For example, $A=[1, 1, 2, 3, 10, 15]$ and $B=[-1, 2, 3, 4, 6, 7]$ then *k=8*th smallest element would be 4 as it appears in 8th position of the merged sorted array=$[-1, 1, 1, 2, 2, 3, 3, 4, 6, 7, 10, 15]$.

A trivial solution would be to do a merge operation as we do in merge phase of the merge sort while increasing a counter whenever we chose an element in the merge phase (i.e. when we increase one of the marker index). This guarantees $O(k)$ time solution. Can we do better?

As both the arrays are sorted so in best case scenario when both arrays are identical then kth element in the merged array would be k/2 the element in one of the arrays. If they are not identical then kth element will reside in one of the 2 partitions of one of the sorted arrays. This signals us that we could discard searching in some partitions. How? Of course we can try binary search over two sorted arrays.

We can try to find two mid point index i and j in the two arrays respectively such that A[i] falls in between B[j-1] and B[j] i.e. $B[j-1] < A[i] < B[j]$. Notice that this guarantees that A[i] is that (i+j+1) th smallest element because there is exactly j elements in B less than A[i] (because $A[i] > B[j-1]$) and there are exactly i elements in A less than $A[i]$. So, if we want to find kth smallest element then we need to find middle element $A[i]$ and $B[j]$ maintaining the invariant that $i+j+1 = k$.

$i + j = k – 1$

Also note that if we have $A[i] > B[j]$ then we know that kth smallest can't be in $A[i+1..]$ or in $B[..j]$. So we can discard these two halves. This guarantees logarithm search time. Also, note that if $A[i] > B[j]$ then we are already discarding elements in $B[..j]$ which are smaller than kth smallest. So, we arrive the following conclusions -

$A[i] > B[j]$ left partition of B are smaller and right partition of A are greater than kth smallest.
Discard $A[i+1..r1]$ and $B[p2..j]$
Update $k = k-(j-p2+1)$ as we are discarding smaller elements in $B[p2..j]$
Otherwise left partition of A are smaller
   and right partition of B are greater than kth smallest.
Discard $A[p1..i]$ and $B[j+1..r2]$
Update $k = k-(i-p1+1)$ as we are discarding smaller elements in $A[p1..i]$

I understand 99% of this. To find the $k$th smallest element, just try to find an $A[i]$ such that $B[j-1]<A[i]<B[j]$ such that $i+j=k-1$.

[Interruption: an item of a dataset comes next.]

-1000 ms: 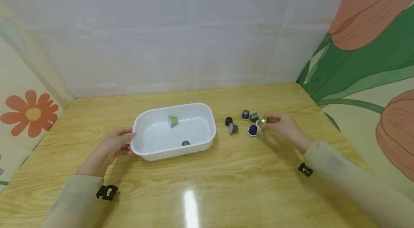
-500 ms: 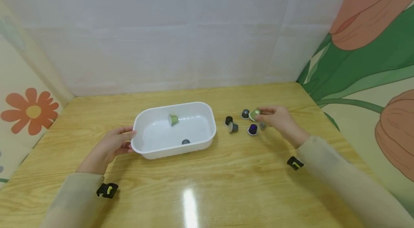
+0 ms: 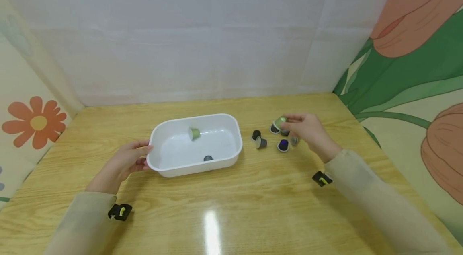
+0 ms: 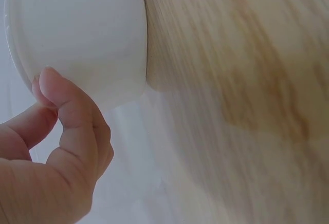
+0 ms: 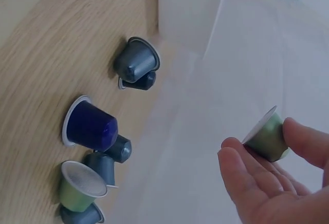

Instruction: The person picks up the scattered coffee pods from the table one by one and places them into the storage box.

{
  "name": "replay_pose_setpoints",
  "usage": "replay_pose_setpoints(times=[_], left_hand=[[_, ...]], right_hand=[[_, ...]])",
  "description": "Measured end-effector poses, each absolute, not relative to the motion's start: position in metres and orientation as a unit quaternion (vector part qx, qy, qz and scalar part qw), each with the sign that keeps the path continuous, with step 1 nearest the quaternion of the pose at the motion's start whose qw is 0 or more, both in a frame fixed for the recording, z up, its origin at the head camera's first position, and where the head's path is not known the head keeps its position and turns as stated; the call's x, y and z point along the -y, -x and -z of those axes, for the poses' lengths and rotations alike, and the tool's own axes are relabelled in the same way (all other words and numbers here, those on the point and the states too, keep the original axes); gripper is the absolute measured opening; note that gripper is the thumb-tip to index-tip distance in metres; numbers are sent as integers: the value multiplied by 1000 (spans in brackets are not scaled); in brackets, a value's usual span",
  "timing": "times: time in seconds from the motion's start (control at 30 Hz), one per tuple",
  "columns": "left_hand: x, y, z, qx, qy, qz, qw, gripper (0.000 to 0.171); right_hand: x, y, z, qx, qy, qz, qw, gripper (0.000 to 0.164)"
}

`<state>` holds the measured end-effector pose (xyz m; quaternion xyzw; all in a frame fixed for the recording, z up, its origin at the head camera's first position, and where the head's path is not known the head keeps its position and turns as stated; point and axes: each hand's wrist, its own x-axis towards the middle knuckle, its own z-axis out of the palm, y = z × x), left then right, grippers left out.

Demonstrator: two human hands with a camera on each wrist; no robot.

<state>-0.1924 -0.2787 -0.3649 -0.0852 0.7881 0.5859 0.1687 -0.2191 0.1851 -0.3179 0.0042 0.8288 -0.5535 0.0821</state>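
My left hand (image 3: 124, 163) grips the left end of a white oblong container (image 3: 197, 169), thumb at the rim and curled fingers against the outer wall (image 4: 82, 44). Inside lie a green coffee capsule (image 3: 195, 133) and a dark grey capsule (image 3: 207, 158), the latter partly hidden by the near wall. My right hand (image 3: 308, 132) pinches another green coffee capsule (image 5: 268, 137) between thumb and fingers, raised over the loose capsules. Below it on the table are a purple-blue capsule (image 3: 283, 145), a black one (image 3: 256, 134), a grey one (image 3: 261, 142) and several more, some covered by the hand.
The wooden table (image 3: 173, 214) meets a white cloth backdrop (image 3: 202, 46) at its far edge. Patterned flower panels stand at both sides. In the right wrist view, a green capsule (image 5: 77, 196) with a pale lid sits among grey ones.
My right hand has lifted the pinched green capsule and carried it slightly left and toward the backdrop. The left hand and the container look unmoved.
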Motion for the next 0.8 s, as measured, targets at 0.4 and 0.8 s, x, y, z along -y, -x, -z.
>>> replay_pose_setpoints(times=[0.4,0.8], left_hand=[[279,194,366,-787,88,-587,168,58],[279,192,366,-787,86,-588,168,57]], right_hand=[[-175,223,312,-811,-7,579,81,48],[-155,227,309,-794,-8,599,102,47]])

So from here on out, let $i+j=k-1$ be the constraint.

What I DON'T understand is why, if $A[i]>B[j]$, then we keep $A[i]$ as a possible candidate for the $k$th largest element. In the algorithm from the link, he says to keep $A[0,...,i]$ and $B[j+1,...]$.

I don't know why we don't keep $A[0,...,(i-1)]$ instead of $A[0,...,i]$. If $A[i]>B[j]$, then $A[i]$ is greater than or equal to $j+1$ elements in $B$ along with $i$ from $A$, thus it won't be the $k$th smallest element since $(i+j+2)>k$.

And I tried to implement this algorithm, my implementation only works when I keep $A[0,...,i]$ and not $A[0,...,(i-1)]$. I simply don't understand why we keep $A[i]$ when it clearly cannot be the $k$th smallest element when $A[i]>B[j]$.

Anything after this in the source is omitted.